Influencés par le taoïsme que beaucoup avaient pratiqué, [les maîtres du Chan] avaient du bouddhisme une conception cosmique, profondément reliée à la nature, à la beauté, à l'art. Rien de puritain dans leur approche. Ils se démarquaient complètement du bouddhisme indien et de son strict moralisme qui visait à éteindre la sensorialité et considérait les arts comme contraires à la voie.
Les Chinois chantaient en de merveilleux poèmes la beauté des monts isolés dans lesquels ils vivaient. Ils jouaient de la flûte ou du luth, ils étaient peintres ou calligraphes, appréciaient les métiers les plus simples, qui parfois leur permettaient de subsister, car ils étaient peu enclins à la mendicité, ils faisaient des banquets frugaux sous la lune en compagnie d'autres ermites, ils dérivaient sur une barque dans la plus profonde extase, ils s'autorisaient à chanter la mélancolie, la solitude, la tristesse des longs hivers, l'amour, l'émotion, l'amitié, le désir et le frémissement de toute la création […]
Au lieu de nier les sens, ils les plaçaient dans l'espace absolu de l'essence du cœur/esprit et ne voyaient nulle offense dans le fait d'être profondément humain.
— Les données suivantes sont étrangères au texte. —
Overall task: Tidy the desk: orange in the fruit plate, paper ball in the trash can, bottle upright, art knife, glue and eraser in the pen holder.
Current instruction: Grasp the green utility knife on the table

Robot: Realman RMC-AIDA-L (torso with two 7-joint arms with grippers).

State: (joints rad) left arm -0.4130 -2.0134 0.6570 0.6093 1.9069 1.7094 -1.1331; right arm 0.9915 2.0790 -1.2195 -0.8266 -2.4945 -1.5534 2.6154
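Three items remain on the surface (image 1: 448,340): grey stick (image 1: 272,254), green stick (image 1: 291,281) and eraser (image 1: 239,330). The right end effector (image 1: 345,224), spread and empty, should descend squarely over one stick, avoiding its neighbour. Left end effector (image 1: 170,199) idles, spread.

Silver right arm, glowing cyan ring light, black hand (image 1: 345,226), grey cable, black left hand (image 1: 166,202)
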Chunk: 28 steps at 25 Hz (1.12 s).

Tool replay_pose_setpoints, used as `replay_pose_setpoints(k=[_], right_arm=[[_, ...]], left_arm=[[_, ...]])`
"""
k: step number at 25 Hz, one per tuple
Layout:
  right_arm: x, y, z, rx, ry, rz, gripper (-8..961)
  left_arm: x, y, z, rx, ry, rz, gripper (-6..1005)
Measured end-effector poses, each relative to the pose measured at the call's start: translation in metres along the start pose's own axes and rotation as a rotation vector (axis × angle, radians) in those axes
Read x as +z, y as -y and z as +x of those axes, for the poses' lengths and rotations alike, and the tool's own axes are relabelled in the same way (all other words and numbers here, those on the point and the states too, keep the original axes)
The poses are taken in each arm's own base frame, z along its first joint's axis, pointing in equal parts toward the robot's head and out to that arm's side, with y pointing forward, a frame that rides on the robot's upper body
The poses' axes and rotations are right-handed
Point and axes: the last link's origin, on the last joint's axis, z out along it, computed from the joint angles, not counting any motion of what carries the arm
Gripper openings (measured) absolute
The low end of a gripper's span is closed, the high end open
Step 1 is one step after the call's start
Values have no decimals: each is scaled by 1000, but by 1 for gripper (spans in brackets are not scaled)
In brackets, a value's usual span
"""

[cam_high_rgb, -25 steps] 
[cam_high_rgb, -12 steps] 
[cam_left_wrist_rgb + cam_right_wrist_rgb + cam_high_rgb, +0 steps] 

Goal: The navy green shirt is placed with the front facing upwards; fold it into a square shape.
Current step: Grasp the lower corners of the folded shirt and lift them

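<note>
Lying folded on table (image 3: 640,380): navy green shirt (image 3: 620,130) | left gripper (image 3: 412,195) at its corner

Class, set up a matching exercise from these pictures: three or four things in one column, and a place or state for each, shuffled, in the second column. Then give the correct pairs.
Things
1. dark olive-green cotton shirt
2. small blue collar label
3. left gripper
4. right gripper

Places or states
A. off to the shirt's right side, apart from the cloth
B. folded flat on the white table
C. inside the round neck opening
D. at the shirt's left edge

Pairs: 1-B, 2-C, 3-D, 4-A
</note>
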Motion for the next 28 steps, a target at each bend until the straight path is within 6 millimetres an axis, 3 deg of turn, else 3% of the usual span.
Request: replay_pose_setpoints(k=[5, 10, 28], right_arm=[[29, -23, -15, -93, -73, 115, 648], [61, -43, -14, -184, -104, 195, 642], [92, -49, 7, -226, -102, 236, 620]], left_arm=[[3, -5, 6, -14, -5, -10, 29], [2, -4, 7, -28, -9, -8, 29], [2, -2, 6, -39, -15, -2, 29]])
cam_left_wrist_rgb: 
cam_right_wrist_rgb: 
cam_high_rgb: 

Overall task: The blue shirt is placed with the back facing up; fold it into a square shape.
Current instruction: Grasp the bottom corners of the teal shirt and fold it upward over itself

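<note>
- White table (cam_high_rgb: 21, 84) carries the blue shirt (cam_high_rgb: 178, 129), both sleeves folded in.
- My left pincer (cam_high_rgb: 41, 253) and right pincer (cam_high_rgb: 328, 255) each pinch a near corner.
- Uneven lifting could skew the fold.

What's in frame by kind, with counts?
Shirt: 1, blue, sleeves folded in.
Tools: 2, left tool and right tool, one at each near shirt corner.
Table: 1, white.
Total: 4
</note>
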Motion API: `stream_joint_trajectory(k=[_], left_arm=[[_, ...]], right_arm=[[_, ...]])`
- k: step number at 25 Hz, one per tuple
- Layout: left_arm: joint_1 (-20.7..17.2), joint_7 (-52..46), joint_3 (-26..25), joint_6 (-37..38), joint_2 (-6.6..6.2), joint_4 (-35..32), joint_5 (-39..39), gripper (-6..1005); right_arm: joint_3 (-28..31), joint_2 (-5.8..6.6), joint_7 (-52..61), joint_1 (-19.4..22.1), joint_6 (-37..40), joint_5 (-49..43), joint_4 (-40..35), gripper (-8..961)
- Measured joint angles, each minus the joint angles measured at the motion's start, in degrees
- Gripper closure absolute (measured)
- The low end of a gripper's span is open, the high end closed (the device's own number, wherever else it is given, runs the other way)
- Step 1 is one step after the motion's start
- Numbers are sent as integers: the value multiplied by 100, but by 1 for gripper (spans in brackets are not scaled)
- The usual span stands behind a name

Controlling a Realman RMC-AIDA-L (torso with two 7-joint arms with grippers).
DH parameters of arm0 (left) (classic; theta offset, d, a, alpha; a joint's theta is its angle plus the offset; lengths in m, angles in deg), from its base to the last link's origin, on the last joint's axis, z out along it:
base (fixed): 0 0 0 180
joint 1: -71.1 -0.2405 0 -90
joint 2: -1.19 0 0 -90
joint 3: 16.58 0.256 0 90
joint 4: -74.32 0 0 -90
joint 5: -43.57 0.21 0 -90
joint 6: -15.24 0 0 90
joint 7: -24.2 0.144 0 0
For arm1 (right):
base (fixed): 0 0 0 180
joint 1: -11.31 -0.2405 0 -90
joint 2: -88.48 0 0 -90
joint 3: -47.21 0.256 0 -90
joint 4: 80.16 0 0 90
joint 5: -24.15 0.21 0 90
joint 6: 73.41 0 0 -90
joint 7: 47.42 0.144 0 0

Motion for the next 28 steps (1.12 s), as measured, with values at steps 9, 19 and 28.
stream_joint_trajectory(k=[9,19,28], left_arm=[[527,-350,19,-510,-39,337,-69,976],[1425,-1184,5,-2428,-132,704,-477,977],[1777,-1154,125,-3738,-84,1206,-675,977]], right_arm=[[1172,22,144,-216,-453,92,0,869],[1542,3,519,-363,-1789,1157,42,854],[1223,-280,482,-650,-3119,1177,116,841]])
C'est ce qui touche dans leurs écrits, il n'y a ni le masque du renoncement, ni la crainte du domaine sensoriel, ni l'hypocrisie religieuse. Ils fluent dans une mobilité non conditionnée et rejoignent en cela l'idéal taoïste. Ils vivent sans contrainte et rien ne peut interrompre leur fluidité. Ils ont abandonné l'idée même du Bouddha et du bouddhisme tant leur compréhension est vaste.